Life in Ten

A photo essay on the first woman who made photographs, as work, for work, and ended up giving us an alternate history of India.

Homai Vyarawalla
Sabeena Gadhioke, a filmmaker, writer, photographer and curator spent nine years with Homai Vyarawalla, India’s first woman press photographer, who started taking photographs in 1931 and stopped abruptly in 1960, when she turned 57. As the story goes, Homai, after photographing some of the most iconic moments of Indian history, felt that nobody was interested in her photography anymore. She packed all her negatives in a box, lost some in transit, and burnt some of her negatives and prints. “In a country where a great man like Gandhiji has been forgotten, why would I be remembered?” Until a Delhi-based photographer noticed the name of a woman among a long list of men in the Press Information Bureau Records. He kept inquiring about her and, by coincidence, met her at a camera shop in Delhi.

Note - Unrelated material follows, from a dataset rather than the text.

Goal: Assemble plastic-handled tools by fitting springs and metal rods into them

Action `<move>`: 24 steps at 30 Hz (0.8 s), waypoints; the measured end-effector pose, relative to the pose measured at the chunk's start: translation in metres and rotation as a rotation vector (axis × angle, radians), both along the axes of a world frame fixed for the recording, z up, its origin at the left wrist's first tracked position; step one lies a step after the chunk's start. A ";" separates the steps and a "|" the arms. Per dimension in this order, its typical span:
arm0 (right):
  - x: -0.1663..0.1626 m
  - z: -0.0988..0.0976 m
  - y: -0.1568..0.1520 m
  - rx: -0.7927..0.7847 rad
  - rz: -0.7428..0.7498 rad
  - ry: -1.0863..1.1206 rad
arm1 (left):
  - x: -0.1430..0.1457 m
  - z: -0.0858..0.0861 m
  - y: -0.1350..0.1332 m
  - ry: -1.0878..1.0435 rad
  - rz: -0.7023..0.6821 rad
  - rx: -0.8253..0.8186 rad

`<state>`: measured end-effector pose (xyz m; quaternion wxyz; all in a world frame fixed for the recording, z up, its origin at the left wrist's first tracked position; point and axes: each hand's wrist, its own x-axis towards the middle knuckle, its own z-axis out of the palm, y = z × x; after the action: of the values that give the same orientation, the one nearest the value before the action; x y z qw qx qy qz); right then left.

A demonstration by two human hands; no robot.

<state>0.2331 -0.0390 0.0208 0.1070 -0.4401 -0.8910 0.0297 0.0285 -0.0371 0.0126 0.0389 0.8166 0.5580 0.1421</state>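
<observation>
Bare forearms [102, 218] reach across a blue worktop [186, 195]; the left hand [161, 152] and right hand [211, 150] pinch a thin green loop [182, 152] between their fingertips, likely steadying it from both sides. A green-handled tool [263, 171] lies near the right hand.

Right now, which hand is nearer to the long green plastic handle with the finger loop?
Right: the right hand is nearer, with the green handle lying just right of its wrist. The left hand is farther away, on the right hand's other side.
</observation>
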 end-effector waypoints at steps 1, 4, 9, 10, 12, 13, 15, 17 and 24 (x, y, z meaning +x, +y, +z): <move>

Sabeena met Homai to shoot her documentary Three Women and a Camera in 1997, and ended up uncovering a feminist history of Indian nation building rarely seen, never heard, and lovingly told in the Camera Chronicles of Homai Vyarawalla. “Homai lived a quiet retired life for 23 years and she took all the success in the same philosophical way as she took the anonymity,” says Sabeena, eight years after Homai’s passing. “The film was only the beginning of a long association with Homai. We wrote letters to each other, I would travel to Baroda every few month to look at her photographs and to try and understand the person behind these images. To annotate her archive with her rich experiences that spanned almost a century of Indian history. Her memory was razor sharp and it needed little jogging to set her recounting stories and anecdotes. As our friendship grew over the years, I realized that she was an extraordinary woman who lived an entirely self-reliant life. She built her own furniture, stitched her own clothes, did electrical and plumbing repairs and created nifty house-hold gadgets. She often said she was like Robinson Crusoe. Her island was her home in Baroda where she lived independently till the last, with her plants and a few personal photographs.”

The Third Eye presents Homai Vyarawalla’s singular view on women and work, historically and personally, as narrated by Sabeena Gadhioke.

I will tell you a funny story. I had to cover a big function at Rashtrapati Bhawan, so I made a blouse for myself. I hand stitched the sleeves with ordinary thread but forgot to put them through the machine. While shooting the banquet hall, I raised my arms to take a top angle view and found the stitches giving way! One or two ladies sitting there even saw me and started to laugh. You know what I did? I pulled out the sleeve that had come off, pulled out the other too put them in my bag and started working again.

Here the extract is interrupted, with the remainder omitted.